Your objective »
Exactly as they appear, copy the lines from the start of the entries below to the line containing "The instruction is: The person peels", both ends included.

▼▼▼

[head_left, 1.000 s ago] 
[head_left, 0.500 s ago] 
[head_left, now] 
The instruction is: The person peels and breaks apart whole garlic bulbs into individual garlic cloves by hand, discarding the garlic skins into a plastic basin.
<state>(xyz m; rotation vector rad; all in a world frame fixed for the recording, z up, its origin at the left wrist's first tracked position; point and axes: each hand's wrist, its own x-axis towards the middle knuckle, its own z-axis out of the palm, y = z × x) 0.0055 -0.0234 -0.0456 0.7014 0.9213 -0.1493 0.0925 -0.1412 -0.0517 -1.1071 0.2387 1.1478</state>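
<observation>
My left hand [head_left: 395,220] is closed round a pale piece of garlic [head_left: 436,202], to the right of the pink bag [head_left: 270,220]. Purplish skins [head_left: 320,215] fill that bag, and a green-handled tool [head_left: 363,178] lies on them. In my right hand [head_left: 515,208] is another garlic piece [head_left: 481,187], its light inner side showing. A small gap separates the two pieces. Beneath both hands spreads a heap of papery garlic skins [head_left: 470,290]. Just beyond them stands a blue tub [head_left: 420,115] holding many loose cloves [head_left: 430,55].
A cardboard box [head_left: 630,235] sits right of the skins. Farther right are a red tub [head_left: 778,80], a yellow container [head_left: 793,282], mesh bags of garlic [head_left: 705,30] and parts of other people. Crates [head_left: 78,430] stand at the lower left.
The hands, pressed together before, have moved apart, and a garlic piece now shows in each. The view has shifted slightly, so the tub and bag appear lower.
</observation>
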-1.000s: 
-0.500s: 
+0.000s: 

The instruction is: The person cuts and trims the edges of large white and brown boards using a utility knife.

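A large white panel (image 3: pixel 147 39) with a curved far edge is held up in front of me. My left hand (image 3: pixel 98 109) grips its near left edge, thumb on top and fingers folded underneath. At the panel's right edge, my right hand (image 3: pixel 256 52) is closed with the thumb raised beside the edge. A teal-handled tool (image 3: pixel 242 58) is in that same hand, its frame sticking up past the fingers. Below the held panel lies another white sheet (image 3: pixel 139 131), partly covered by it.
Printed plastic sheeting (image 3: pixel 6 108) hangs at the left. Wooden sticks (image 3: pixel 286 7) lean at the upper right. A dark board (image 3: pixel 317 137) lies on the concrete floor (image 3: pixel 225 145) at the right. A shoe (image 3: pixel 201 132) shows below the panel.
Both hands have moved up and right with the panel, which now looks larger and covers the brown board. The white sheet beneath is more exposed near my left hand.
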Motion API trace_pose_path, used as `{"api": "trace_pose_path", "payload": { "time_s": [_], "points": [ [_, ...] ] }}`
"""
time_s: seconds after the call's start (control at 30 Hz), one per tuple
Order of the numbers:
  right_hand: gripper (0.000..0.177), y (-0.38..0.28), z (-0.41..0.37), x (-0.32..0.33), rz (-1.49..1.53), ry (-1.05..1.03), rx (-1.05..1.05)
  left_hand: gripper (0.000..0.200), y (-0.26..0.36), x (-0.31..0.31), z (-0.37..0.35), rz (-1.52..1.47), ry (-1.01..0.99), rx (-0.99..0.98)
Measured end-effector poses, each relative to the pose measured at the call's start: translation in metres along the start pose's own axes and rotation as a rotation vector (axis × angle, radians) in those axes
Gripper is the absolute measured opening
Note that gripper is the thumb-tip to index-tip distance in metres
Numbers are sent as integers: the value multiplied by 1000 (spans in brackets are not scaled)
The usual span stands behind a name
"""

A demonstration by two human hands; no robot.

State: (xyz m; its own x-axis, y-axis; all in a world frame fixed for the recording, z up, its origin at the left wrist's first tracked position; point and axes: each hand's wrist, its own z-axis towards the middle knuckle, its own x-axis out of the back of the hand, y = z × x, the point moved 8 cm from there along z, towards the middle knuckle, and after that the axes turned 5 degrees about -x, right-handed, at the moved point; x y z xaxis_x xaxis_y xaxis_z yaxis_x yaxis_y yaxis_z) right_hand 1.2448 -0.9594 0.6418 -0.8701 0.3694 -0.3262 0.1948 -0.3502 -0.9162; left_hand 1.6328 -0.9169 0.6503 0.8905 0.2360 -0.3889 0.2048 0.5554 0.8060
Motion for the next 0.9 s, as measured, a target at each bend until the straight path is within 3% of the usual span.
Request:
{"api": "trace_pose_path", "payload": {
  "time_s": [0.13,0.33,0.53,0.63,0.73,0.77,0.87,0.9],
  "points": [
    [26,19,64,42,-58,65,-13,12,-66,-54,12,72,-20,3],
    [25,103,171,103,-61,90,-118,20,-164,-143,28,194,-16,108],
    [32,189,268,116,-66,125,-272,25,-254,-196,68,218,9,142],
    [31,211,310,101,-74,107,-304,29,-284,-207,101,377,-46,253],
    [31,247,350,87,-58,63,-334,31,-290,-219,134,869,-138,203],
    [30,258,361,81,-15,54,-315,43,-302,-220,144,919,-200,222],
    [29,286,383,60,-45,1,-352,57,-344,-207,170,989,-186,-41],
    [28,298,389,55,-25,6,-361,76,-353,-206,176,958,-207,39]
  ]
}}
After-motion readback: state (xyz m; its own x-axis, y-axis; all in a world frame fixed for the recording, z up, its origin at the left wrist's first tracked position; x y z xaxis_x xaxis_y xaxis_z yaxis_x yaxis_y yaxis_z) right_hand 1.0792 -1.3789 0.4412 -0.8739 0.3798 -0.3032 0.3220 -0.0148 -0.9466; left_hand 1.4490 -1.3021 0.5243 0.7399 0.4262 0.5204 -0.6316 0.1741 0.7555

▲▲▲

Expected answer »
[head_left, 1.000 s ago] 
[head_left, 0.500 s ago] 
[head_left, now] 
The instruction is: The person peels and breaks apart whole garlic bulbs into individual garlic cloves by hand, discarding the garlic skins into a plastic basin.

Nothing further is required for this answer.